Sostanzialmente la soggettività nelle valutazioni dei giudici. Che sono certamente vincolati alla legge e alla giurisprudenza della Cassazione ma non si può negare l’elemento soggettivo nella sentenza e nella stesura delle motivazioni.

Stesura delle motivazioni che soprattutto nel vaglio in Cassazione pesa moltissimo.

Il ragionevole dubbio nel nostro sistema giudiziario fatica ad imporsi per una serie di motivi oltre all’elemento soggettivo del giudicante.

Il peso mediatico del dolore della vittima e dei suoi famigliari. Dolore legittimo come è legittima l’istanza di giustizia. Oggettivamente, però, il rischio di condannare una persona innocente pesa assai meno mediaticamente parlando.

La disparità ancora esistente tra accusa e difesa. Le indagini difensive sono assai costose. Perché ad esempio l’imputato deve pagare per ottenere copia del fascicolo processuale?

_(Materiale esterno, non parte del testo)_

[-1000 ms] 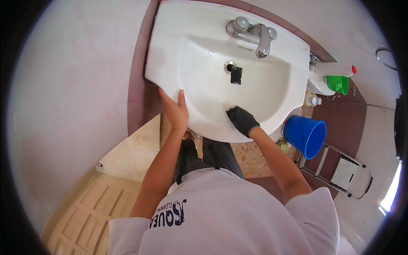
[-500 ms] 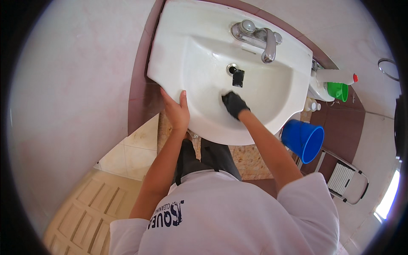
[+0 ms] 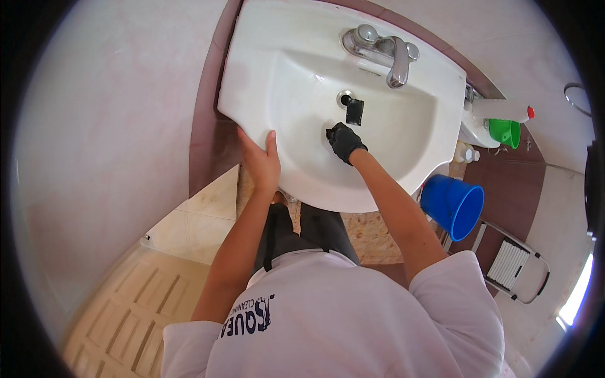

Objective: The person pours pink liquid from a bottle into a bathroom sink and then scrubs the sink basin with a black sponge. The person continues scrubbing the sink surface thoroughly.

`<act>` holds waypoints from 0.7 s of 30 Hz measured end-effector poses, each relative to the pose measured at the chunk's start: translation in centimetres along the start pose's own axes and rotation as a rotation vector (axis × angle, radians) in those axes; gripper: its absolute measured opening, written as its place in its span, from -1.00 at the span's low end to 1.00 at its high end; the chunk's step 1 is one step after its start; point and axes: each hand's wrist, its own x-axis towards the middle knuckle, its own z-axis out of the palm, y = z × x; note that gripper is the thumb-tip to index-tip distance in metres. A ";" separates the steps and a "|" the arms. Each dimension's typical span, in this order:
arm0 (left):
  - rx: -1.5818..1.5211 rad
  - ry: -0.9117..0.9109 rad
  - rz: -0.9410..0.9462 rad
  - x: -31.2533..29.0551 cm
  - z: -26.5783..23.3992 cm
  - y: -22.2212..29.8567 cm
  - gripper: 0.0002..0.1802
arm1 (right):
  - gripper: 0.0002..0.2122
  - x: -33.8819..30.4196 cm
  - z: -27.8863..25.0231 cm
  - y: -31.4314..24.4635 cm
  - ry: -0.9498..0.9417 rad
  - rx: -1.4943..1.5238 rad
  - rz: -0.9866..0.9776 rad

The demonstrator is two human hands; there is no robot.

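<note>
A white washbasin [image 3: 302, 189] fills the upper middle of the view. My bare left hand [image 3: 259, 162] grips its left front edge, thumb up against the rim and the other fingers partly hidden at the side. Inside the bowl, my right hand [image 3: 345, 143] wears a black glove. Its fingers are curled down against the bowl's surface. A small dark bit shows at the fingertips, but I cannot make out what it is. Just beyond that hand, a flat black rectangular piece [image 3: 355, 113] lies beside the round drain [image 3: 345, 98]. A chrome faucet [image 3: 397, 63] stands on the back ledge.
Right of the basin are a blue bucket [image 3: 463, 206], pale bottles [image 3: 465, 153], a green container [image 3: 505, 132] and a white bottle with a red cap [image 3: 501, 109]. A folding step stool [image 3: 507, 264] stands farther right. A tiled wall [image 3: 120, 107] rises on the left.
My gloved right hand has shifted slightly away from me and to the left within the bowl. My left hand keeps its hold on the basin edge.
</note>
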 end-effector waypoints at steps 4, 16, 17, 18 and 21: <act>-0.100 -0.006 -0.112 0.2 -1.3 0.0 -0.17 | -0.71 -7.2 0.0 -1.0 -0.120 0.182 -0.148; -0.086 -0.021 -0.094 0.1 -1.0 0.2 -0.17 | -0.74 -6.1 0.2 2.5 0.018 -0.193 -0.490; -0.072 -0.007 -0.103 0.1 -1.2 -0.1 -0.17 | -0.74 -7.4 -1.9 3.5 -0.050 -0.240 -0.489; -0.064 -0.003 -0.107 0.0 -1.2 -0.2 -0.17 | -0.73 -8.5 -2.8 3.3 -0.119 -0.055 -0.307; -0.105 -0.030 -0.089 0.2 -0.8 0.5 -0.17 | -0.74 -5.9 1.0 -0.3 0.036 -0.067 -0.469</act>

Inoltre i consulenti della difesa hanno limiti e difficoltà nell’eseguire accertamenti sui reperti.

Esiste poi il mancato dibattito su un punto fondamentale. Una sentenza di assoluzione non è forse la certificazione dell’esistenza del ragionevole dubbio?

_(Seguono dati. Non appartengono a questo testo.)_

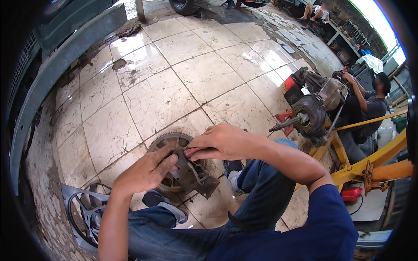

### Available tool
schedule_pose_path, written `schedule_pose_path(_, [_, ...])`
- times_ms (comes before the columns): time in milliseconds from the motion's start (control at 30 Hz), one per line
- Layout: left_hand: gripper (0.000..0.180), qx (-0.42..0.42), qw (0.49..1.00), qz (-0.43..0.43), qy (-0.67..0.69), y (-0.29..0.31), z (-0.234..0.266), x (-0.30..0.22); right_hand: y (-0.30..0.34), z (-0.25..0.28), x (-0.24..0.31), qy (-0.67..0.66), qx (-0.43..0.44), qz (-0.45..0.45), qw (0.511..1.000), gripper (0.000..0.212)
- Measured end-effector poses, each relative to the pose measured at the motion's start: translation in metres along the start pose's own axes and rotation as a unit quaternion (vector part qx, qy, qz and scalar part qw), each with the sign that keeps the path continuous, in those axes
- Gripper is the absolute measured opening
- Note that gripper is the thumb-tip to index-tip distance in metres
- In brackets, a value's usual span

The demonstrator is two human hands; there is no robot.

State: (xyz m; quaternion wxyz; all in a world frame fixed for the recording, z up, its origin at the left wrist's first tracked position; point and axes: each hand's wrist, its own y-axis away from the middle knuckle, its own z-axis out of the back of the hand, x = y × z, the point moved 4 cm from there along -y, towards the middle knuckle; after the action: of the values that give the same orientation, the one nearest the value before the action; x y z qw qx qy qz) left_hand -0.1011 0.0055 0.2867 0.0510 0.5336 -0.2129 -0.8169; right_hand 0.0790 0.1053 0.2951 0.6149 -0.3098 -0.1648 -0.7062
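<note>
My left hand (pixel 149 171) grips the left edge of a dark, flat metal bracket (pixel 188 177) with holes and a raised bar, its thumb lying over the face. In my right hand (pixel 225 142) is a folded reddish piece (pixel 190 152), cloth or sandpaper, I cannot tell which. The fingers pinch it against the upper edge of the bracket. Both hands are over a round toothed flywheel (pixel 162 143) lying on the tiles between my feet. The bracket covers much of the flywheel, so whether the two touch is hidden.
A grey fan shroud (pixel 75 212) lies by my left leg. To the right, a large axle assembly (pixel 309 108) rests near a yellow metal frame (pixel 337 150), with another person (pixel 375 102) crouching behind it. A vehicle bumper (pixel 56 54) borders the left. Cracked tiles (pixel 165 95) spread ahead.
</note>
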Motion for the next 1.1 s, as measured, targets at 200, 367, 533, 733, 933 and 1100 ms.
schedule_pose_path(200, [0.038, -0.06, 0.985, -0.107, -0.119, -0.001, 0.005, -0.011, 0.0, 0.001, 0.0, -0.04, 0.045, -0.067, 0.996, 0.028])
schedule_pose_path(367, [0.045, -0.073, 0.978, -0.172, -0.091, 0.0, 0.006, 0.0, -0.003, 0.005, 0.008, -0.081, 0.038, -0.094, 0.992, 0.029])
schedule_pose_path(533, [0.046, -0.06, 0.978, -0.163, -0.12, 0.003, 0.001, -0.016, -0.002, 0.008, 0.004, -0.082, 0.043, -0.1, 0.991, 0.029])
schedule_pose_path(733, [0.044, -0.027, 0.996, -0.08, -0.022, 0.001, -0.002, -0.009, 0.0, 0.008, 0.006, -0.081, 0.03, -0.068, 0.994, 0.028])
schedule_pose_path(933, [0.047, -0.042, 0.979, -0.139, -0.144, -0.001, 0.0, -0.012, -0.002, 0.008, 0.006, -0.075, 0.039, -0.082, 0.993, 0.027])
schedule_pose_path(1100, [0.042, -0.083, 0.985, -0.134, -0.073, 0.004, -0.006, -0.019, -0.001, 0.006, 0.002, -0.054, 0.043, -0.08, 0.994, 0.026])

Senza voler adottare il sistema vigente negli Stati Uniti dove il processo “finisce” con la prima assoluzione, sarebbe il caso di affrontare il problema.

Ad esempio in caso di assoluzione in primo grado non sarebbe più logico prevedere la possibilità di appello solo e direttamente in Cassazione per il controllo di legittimità? Così, ad esempio, si sarebbe evitato ad Alex Cotoia il doloroso percorso giudiziario che ha affrontato.

Sicuramente servono delle soluzioni per evitare che innumerevoli processi di merito vadano a creare più dubbi che certezze. Come potrebbe accadere nel processo dell’omicidio di Serena Mollicone che potrebbe vedere andamento simile a quello visto per Raffaele Sollecito e Amanda Knox.

Bisogna tenacemente evitare che accada ciò che venne descritto da John Grisham “ E la verità si perde nella confusione”.